▶ [WORK ITEM]:
All lines from the first line of the material up to and including the line with "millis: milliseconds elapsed" must be copied exactly, and no others.

▶ [RECORDED INFORMATION]:
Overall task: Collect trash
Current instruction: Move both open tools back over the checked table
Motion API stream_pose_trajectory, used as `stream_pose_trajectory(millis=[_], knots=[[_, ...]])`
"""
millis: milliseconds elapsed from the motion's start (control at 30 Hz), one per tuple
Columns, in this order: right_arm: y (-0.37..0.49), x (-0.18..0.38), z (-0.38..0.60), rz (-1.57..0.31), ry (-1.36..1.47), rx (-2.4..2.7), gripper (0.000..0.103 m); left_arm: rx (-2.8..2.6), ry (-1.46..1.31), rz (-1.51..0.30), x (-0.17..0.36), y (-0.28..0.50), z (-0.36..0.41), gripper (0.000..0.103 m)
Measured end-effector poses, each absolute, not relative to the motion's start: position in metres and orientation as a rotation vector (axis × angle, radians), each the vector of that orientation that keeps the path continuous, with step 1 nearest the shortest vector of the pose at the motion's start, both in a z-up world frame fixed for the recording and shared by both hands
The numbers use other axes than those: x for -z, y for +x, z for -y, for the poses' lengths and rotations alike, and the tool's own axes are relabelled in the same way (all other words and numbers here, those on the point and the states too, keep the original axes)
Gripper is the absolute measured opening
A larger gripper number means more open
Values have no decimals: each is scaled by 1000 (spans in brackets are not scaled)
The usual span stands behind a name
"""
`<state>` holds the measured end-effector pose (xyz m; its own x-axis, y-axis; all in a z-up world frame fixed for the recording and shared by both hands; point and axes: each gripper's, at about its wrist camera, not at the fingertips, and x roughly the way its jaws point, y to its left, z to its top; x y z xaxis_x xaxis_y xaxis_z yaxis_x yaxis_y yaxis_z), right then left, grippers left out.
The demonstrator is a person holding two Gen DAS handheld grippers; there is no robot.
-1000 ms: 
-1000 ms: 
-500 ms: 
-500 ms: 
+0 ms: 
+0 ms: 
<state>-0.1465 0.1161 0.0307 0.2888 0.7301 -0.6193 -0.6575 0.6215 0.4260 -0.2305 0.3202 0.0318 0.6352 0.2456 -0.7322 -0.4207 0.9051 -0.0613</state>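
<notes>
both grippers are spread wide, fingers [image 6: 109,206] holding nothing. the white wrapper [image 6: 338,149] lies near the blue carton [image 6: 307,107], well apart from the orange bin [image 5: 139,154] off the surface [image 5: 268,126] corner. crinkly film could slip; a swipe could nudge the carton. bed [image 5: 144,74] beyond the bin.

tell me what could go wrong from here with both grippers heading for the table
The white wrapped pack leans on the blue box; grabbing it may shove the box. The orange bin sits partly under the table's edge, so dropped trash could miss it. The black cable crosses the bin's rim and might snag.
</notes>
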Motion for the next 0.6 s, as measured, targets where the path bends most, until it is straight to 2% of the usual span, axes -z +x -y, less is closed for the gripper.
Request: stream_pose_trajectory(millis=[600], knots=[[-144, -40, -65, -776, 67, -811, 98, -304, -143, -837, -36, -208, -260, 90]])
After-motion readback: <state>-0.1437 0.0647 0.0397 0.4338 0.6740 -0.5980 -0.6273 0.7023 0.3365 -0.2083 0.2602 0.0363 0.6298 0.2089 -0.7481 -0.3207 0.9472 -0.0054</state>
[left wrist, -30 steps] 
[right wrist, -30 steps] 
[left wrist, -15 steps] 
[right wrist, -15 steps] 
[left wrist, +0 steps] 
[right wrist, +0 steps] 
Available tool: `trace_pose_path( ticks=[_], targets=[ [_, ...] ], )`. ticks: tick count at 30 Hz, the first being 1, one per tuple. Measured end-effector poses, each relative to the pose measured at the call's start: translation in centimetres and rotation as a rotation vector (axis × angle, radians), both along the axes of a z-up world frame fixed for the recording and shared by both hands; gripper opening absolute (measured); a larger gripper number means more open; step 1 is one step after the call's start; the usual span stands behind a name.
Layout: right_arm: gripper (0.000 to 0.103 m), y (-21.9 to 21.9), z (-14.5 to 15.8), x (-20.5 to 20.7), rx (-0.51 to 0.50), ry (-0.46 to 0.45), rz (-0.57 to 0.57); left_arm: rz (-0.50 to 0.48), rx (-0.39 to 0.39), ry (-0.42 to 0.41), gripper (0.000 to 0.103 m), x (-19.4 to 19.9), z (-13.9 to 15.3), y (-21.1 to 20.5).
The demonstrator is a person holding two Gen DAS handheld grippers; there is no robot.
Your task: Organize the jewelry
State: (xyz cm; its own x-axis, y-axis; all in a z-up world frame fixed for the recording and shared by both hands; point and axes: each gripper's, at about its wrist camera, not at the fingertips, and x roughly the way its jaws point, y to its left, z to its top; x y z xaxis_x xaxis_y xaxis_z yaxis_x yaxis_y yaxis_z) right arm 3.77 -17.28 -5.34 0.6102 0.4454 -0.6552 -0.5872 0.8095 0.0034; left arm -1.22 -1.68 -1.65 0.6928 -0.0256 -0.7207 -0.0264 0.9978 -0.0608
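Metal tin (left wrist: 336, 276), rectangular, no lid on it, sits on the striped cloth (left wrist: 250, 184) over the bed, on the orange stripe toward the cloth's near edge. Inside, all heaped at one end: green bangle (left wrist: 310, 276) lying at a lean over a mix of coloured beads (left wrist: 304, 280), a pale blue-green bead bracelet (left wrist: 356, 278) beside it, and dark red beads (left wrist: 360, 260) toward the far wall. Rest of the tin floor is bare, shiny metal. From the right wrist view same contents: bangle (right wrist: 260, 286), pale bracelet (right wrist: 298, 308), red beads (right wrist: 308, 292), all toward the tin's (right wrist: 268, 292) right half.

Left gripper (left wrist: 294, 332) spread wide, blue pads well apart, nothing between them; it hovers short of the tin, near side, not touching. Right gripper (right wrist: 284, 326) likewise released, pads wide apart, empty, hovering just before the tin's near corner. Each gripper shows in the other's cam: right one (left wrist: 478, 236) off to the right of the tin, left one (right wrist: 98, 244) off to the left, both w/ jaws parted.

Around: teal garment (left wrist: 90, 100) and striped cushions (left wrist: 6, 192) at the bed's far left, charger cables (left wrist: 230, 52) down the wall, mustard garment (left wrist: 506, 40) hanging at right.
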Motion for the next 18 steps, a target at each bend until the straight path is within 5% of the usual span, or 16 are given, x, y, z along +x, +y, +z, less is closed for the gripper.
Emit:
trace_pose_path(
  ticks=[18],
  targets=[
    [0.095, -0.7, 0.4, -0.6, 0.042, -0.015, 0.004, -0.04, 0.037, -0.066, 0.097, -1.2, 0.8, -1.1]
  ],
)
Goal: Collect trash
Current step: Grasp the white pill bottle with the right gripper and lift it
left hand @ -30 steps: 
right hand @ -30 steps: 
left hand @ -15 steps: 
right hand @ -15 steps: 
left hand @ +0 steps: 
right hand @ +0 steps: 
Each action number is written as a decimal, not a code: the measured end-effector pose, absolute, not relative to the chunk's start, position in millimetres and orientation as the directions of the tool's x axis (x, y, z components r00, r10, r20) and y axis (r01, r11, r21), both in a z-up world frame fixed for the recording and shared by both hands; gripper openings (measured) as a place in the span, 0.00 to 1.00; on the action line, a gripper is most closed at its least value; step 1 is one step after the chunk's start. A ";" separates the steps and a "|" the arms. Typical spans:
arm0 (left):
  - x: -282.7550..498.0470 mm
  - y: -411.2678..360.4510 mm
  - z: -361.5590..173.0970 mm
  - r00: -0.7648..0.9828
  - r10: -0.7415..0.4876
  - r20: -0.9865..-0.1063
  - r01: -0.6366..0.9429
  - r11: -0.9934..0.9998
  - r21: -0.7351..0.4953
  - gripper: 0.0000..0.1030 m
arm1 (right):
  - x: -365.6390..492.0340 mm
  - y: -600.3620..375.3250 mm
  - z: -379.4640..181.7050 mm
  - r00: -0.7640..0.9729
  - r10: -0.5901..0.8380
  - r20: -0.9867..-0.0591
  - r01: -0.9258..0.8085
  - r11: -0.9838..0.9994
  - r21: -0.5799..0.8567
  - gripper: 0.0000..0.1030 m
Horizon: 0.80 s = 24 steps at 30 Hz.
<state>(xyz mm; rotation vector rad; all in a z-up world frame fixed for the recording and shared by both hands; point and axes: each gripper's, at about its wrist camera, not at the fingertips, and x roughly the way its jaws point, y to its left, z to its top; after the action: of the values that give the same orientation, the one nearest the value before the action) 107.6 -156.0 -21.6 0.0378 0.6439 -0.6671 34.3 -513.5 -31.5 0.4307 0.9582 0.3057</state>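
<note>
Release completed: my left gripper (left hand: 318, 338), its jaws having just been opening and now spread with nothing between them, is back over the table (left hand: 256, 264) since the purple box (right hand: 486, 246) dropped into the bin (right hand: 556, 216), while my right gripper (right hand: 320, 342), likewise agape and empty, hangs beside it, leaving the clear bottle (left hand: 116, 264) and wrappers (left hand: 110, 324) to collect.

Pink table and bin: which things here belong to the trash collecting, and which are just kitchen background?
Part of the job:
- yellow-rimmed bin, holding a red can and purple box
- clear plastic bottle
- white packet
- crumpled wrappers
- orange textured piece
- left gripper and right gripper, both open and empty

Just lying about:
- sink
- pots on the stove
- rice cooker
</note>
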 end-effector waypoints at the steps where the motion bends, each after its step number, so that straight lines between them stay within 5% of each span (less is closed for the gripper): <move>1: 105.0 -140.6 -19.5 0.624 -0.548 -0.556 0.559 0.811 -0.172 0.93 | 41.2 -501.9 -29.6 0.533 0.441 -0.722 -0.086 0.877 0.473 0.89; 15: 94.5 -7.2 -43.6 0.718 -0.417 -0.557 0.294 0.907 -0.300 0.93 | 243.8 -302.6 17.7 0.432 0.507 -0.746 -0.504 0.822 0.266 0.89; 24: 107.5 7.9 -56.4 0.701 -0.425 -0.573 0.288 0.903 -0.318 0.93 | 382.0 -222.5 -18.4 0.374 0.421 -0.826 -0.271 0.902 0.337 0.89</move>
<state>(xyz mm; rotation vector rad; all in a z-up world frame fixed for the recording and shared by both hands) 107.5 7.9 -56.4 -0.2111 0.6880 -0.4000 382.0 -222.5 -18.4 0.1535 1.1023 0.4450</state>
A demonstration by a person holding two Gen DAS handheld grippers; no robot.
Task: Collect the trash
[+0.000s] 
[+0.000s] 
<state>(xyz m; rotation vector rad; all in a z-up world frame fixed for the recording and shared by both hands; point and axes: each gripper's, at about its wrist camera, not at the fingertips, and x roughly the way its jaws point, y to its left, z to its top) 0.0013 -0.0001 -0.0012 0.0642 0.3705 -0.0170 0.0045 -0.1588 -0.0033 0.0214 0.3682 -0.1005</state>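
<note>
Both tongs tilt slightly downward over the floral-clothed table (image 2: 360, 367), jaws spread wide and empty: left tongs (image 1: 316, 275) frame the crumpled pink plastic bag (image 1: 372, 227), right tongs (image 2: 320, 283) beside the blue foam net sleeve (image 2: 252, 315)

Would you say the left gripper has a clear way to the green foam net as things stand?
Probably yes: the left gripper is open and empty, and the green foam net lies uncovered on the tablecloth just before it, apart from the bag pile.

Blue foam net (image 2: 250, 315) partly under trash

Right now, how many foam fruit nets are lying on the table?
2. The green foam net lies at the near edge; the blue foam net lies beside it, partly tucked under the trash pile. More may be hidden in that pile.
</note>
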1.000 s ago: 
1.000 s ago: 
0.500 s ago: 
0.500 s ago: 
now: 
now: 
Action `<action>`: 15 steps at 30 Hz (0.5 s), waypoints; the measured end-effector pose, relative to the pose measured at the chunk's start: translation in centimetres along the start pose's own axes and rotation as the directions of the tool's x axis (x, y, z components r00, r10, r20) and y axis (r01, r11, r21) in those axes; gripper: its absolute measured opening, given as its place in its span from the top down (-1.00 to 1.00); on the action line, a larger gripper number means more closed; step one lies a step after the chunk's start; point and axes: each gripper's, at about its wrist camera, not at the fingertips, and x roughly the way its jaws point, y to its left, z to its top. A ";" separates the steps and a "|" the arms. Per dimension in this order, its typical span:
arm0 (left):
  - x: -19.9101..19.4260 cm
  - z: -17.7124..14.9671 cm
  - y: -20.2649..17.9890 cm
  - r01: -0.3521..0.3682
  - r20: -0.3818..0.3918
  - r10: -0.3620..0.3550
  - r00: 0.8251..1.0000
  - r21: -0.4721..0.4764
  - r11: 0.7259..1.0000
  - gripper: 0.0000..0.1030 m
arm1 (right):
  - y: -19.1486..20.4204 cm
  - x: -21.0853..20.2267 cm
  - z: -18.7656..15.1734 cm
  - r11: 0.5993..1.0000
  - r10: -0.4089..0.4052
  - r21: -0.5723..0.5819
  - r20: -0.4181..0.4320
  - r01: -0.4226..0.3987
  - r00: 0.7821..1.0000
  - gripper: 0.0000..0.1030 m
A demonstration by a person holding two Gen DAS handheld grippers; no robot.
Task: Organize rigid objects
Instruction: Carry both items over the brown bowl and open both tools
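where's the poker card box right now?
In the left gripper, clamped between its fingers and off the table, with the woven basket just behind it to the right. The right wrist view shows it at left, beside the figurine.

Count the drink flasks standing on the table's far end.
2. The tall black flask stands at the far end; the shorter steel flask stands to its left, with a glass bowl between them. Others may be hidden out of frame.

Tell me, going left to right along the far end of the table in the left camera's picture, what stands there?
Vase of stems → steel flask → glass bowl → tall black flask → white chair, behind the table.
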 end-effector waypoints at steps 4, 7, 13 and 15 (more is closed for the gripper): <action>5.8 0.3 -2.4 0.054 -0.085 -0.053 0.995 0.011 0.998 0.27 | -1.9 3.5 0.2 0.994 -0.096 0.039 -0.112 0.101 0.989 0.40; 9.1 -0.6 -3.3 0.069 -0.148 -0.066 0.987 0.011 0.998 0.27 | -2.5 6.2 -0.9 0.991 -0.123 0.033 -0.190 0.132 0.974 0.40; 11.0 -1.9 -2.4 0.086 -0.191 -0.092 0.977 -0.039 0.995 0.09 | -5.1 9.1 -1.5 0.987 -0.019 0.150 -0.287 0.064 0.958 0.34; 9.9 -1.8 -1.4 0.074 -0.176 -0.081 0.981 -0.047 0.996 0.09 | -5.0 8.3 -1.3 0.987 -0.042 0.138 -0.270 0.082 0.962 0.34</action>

▶ [EXPECTED ANSWER]:
Overall task: Collect trash
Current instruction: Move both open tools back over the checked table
Motion API stream_pose_trajectory, used as `stream_pose_trajectory(millis=[_], knots=[[_, ...]])`
"""
millis: milliseconds elapsed from the motion's start (control at 30 Hz), one per tuple

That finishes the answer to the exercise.